Female lions are the primary hunters of the group. They are smaller and more agile than males. But since their prey is still generally faster than them, they use teamwork to bring an animal down. Fanning out, they form a semicircle, with the smaller, weaker lionesses herding the prey towards the center. Then the stronger females knock the animal down and make the kill. Lions usually hunt at night. Their prey includes antelopes, buffaloes, zebras, young elephants, rhinos, hippos, wild hogs, crocodiles, and giraffes. But they also sometimes eat smaller prey like mice, birds, hares, lizards, and tortoises. They are not above stealing kills from other carnivores, like hyenas, wild dogs, cheetahs, and leopards, or scavenging spoiled meat. After a successful hunt, all the lions in the pride share the meal. But there is a pecking order, with the adult males taking the first claim, followed by the lionesses, and finally, the cubs.
Lions have a fast-working digestive system, which allows them to gorge themselves and then go for seconds shortly after. If available, they will drink water every day. But they can go 4-5 days without drinking by obtaining moisture from the stomach contents of their prey. Spending 16-20 hours of the day sleeping or resting, lions are the laziest of the big cats. They can be found lying on their backs with their feet up or taking a snooze up in a tree. While lazing around, they are very affectionate towards one another, rubbing heads, grooming, and purring. Lionesses give birth to 2-3 cubs at a time. Usually, a couple females give birth around the same time. The cubs are then raised together, sometimes nursing communally.

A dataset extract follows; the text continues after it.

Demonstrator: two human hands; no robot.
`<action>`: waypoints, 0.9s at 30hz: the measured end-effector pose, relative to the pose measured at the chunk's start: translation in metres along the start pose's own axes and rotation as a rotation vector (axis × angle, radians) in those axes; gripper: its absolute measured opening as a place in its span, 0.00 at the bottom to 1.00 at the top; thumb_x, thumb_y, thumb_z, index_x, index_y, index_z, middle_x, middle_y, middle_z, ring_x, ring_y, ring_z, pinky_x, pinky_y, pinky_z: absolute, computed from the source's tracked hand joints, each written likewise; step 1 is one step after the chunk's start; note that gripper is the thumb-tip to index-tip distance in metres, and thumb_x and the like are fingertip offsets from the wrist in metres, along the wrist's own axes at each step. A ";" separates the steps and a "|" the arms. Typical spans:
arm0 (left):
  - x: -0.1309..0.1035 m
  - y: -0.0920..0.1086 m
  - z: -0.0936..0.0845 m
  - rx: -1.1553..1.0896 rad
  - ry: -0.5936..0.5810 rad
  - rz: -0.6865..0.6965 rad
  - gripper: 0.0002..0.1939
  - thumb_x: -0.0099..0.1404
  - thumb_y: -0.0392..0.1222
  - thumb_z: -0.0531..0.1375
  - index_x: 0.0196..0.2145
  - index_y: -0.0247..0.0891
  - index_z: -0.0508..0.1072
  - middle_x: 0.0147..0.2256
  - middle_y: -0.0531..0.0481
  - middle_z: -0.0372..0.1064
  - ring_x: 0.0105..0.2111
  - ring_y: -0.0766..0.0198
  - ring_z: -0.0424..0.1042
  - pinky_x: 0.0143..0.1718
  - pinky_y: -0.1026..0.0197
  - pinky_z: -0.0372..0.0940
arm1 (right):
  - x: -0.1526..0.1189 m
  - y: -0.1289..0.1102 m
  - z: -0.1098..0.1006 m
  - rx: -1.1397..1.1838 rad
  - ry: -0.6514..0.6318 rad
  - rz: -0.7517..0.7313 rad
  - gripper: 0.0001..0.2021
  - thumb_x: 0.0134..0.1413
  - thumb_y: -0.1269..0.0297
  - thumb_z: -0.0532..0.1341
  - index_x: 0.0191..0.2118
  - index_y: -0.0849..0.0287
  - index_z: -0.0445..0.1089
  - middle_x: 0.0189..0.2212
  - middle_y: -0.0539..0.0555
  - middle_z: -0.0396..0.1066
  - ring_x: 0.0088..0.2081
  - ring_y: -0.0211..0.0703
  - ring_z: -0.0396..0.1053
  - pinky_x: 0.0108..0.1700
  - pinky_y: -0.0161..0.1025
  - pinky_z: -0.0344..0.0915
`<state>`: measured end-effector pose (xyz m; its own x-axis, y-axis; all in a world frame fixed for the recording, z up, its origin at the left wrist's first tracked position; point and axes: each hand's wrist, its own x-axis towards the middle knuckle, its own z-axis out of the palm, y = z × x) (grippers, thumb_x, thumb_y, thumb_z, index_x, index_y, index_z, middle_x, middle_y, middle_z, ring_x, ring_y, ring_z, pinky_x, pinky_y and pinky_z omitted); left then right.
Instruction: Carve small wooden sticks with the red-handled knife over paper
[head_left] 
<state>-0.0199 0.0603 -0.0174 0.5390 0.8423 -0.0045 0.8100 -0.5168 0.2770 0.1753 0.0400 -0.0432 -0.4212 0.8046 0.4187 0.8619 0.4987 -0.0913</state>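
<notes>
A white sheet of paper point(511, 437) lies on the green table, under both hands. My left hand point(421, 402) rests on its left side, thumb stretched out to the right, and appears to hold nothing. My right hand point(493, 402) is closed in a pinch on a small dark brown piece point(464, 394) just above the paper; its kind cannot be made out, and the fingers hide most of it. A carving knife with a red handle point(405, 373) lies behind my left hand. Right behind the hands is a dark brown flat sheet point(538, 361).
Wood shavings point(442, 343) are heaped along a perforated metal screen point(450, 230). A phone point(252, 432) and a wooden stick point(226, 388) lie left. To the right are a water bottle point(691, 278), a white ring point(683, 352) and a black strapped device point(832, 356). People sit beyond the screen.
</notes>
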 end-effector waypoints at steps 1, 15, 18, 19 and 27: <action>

Vulnerable to predators like hyenas, leopards, and black-backed jackals, cubs have a 60-70% mortality rate. They are sometimes trampled by large animals like buffaloes. Furthermore, when another group of male lions takes over a pride, they kill all the cubs so they can sire their own with the lionesses. Female cubs stay with the group as they age. At around two years old, they become capable hunters. But young males are forced out of the pride at that age. They form bachelor groups and follow migrating herds until they are strong enough to challenge male lions of other prides. In general, a group of males stays in power in the pride for around three years before another bachelor group takes it over.
African lions are considered vulnerable to extinction by the IUCN Red List. They are threatened by loss and fragmentation of habitat. They are also killed by humans in bravery rituals, as hunting trophies, for medicinal powers, or by ranchers protecting their livestock. Furthermore, they are susceptible to tick-borne diseases like canine distemper and babesia.